Letter (WCP4346.4564)

[[1

Pen y bryn, St. Peter’s Rd., Croydon

April 17th 1881

My dear Dr. Ingleby

Many thanks for your kind congratulations.

I had not heard that Bates was a fellow the Royal Society,— but I presume he was elected in their usual way. I myself set no value on such things & I myself have been a fellow 10 years ago. It merely involves going through the regular forms & a payment of £40-£50 which I have not to spare. By-the-bye a Russian professor was with me [2] the other day who told me that in their Royal Society— the "Imperial Academy of St. Petersburgh[sic.]"— the fellows receive each a salary of £500 a year! That is a substantial honour!

As to the Fletchers1 I have the firmest confidence that they are not impostors as regards their mediumship & therefore that the sentence was unjust. I have received more benefit from Fletcher than from any medium I know, & I have always found him & his [3] wife well mannered & honest. As to their moral character in other matters I of course know nothing,— but it is evident (from her own confession) that the accuser— Mrs Hart Davies2— is not to be believed in her oath.

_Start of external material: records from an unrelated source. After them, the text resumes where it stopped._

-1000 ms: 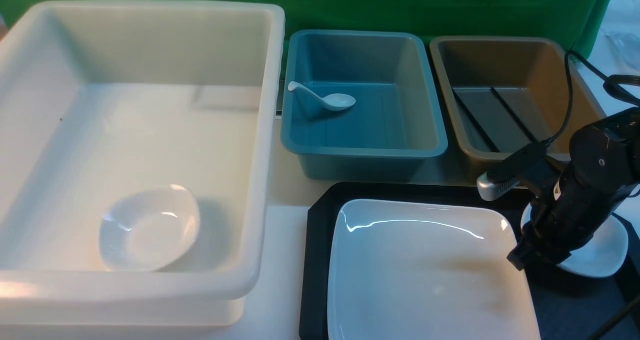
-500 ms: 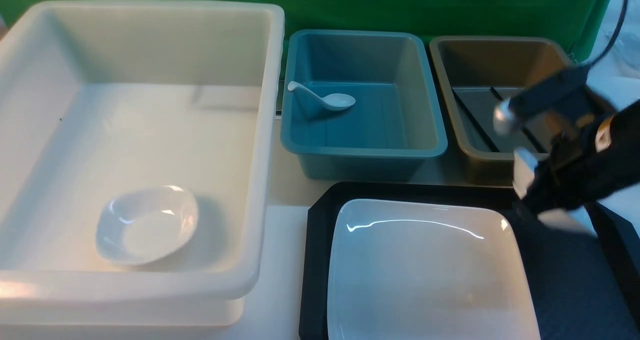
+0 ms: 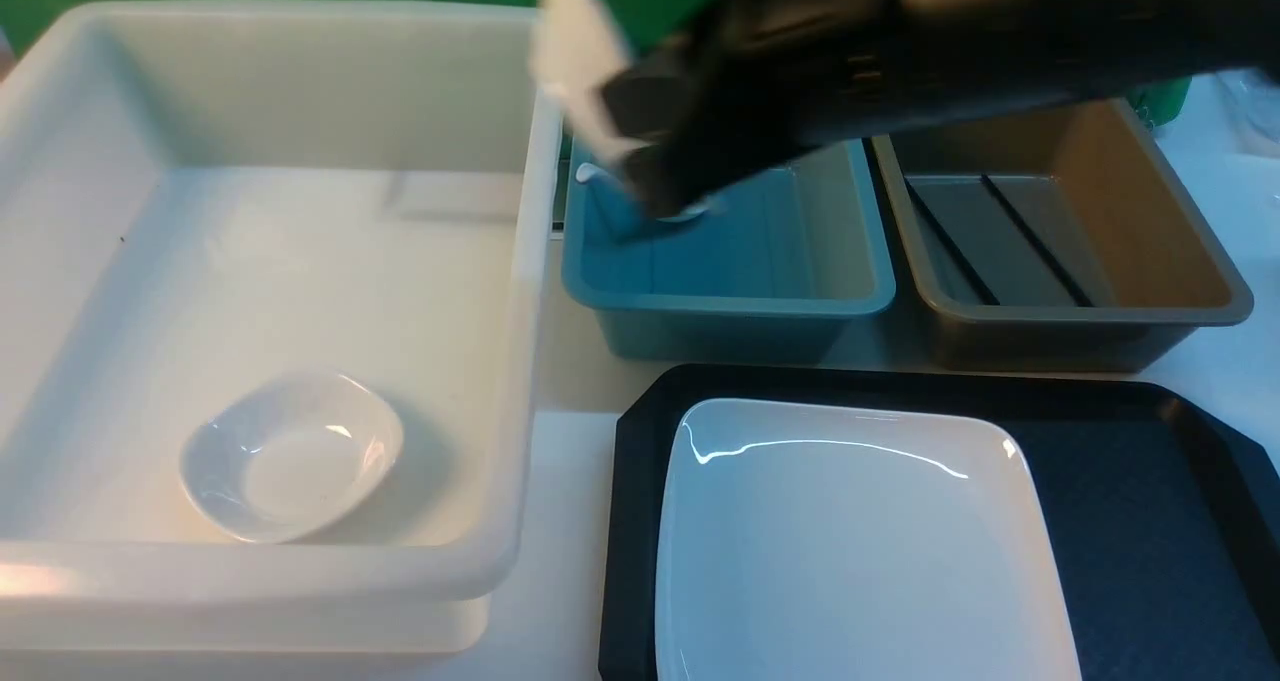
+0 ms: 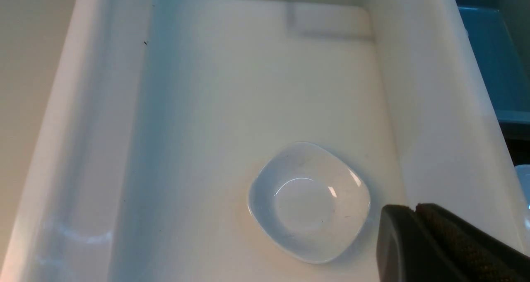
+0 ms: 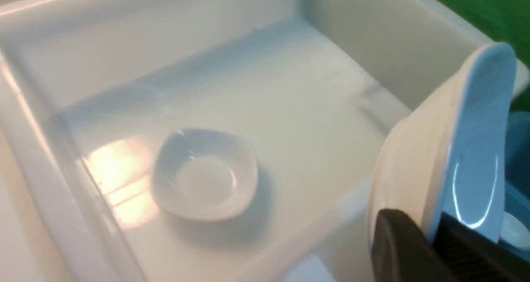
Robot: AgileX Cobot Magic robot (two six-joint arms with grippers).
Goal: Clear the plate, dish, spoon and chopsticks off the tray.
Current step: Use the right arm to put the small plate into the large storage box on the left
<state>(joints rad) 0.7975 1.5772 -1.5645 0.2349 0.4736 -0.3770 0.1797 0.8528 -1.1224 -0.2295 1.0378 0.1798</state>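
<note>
Tray [image 3: 1130, 521], black with cut corners, lies low and toward the robot from the right gripper [image 5: 432, 232], off to its right. It carries only the plate [image 3: 860, 541], which sits against the tray's left rim with bare textured floor showing on its other side.

The white tub [image 3: 300, 91], the biggest container, opens below and to the left of that gripper. It holds one second dish [image 3: 290, 456] lying flat near the robot-side wall, and the rest of its floor is open.

The blue tub [image 3: 800, 241] sits under the right arm, with the spoon [image 3: 590, 174] inside, partly hidden by the arm. The brown tub [image 3: 1150, 211], further right, holds the chopsticks [image 3: 1037, 241] lying side by side.

The right gripper pinches the rim of the dish [image 5: 476, 149], holding it on edge, high above the white tub's right wall where it meets the blue tub.

The left gripper [image 4: 414, 209], fingers pressed together and holding nothing, hovers over the white tub just beside the second dish.
</note>
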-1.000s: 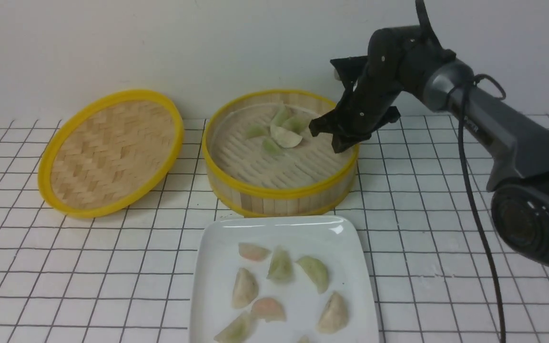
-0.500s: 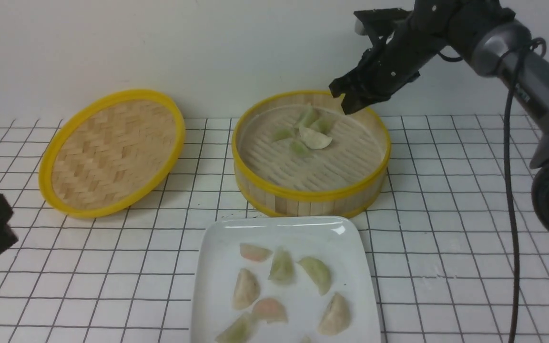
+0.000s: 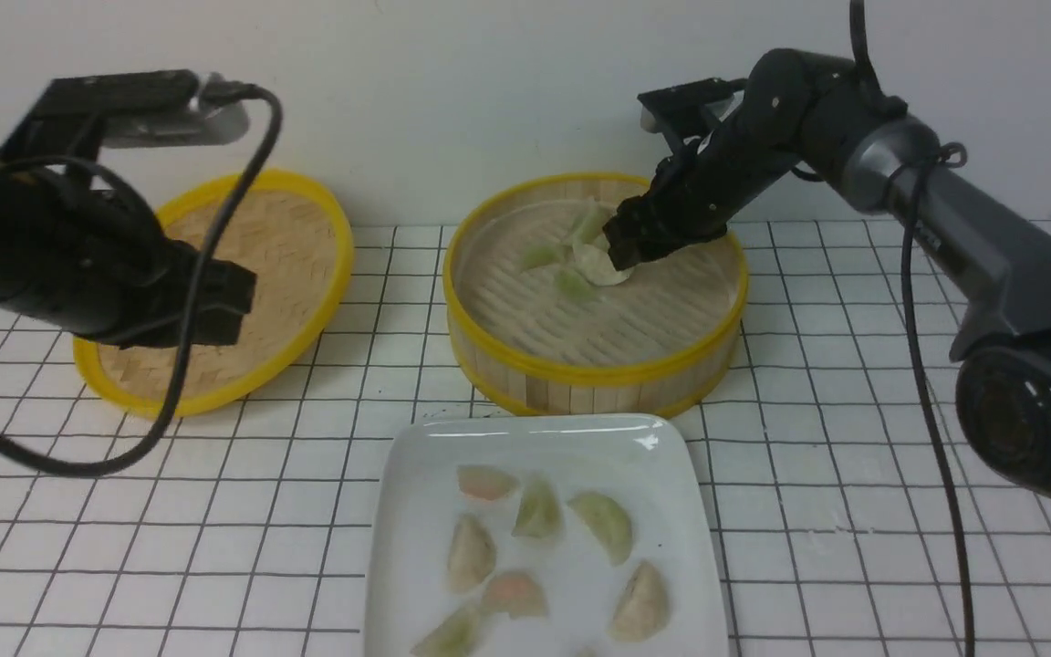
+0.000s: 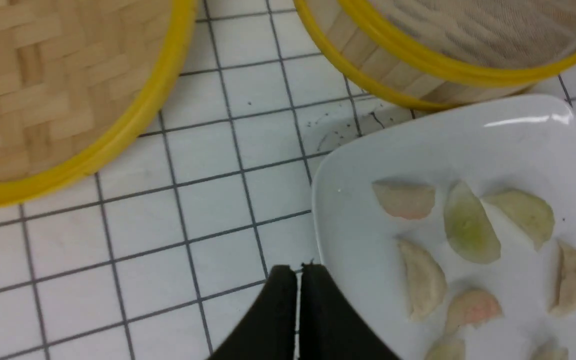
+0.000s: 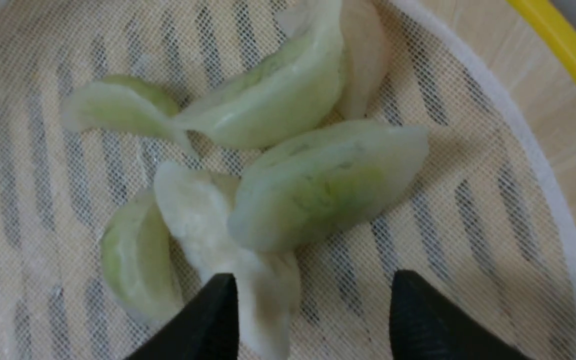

Believe me | Yours faithfully | Alfred R. Wallace [signature]

P.S. After May 5th my address will be— Nutwood Cottage Godalming Surrey

John William Fletcher (-) and Susan Willis Fletcher (-). Spiritualist mediums. Susan Willis Fletcher was imprisoned for 12 months in Britain. Susan Willis Fletcher would later write a book on her experiences: Twelve Months in an English Prison (Boston: Lee and Shepard, 1884). In here she explains she was arrested ‘on a charge of ‘obtaining jewels and clothing of great value, by undue influence or false pretences’ (p. 1). She had been ‘honorably discharged’ from the same charge in the United States in the summer of 1880.